Hi Amal,
For yarn-cluster mode, please use the --scratch-ufo argument and point it
to a location on HDFS where you have write access to. PIO will copy the
necessary files to the HDFS location for your yarn-cluster Spark driver to
read.
Regards,
Donald
On Tuesday, October 18, 2016, amal kumar wrote:
> Hi,
>
> We are using Spark on yarn and after referring the below URL, we have been
> able to submit the jobs to yarn from remote machine (i.e. PredictionIO
> Server).
>
> http://theckang.com/2015/remote-spark-jobs-on-yarn/
>
> 1. copied core-site.xml and yarn-site.xml from Yarn cluster onto remote
> machine (i.e.
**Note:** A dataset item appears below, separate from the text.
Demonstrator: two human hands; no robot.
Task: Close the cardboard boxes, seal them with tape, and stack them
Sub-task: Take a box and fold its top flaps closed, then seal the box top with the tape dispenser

PredictionIO Server)
> 2. set the HADOOP_CONF_DIR environment variable in spark-env.sh (locally
> installed copy) on the remote machine to locate the files core-site.xml and
> yarn-site.xml
>
>
> Now, when I am trying to train the model using the below command, I get a
> new error.
>
> pio train -- --master yarn-cluster
>
>
> Error:
> [ERROR] [CreateWorkflow$] Error reading from file: File
> file:/home/user/PredictionIO/SimilarProductRecommendation/engine.json
> does not exist. Aborting workflow
>
>
> I also tried to pass the file path, but no luck.
>
> pio train -- --master yarn-cluster --files file:/home/user/PredictionIO/
> SimilarProductRecommendation/engine.json
>
>
> Thanks,
> Amal
>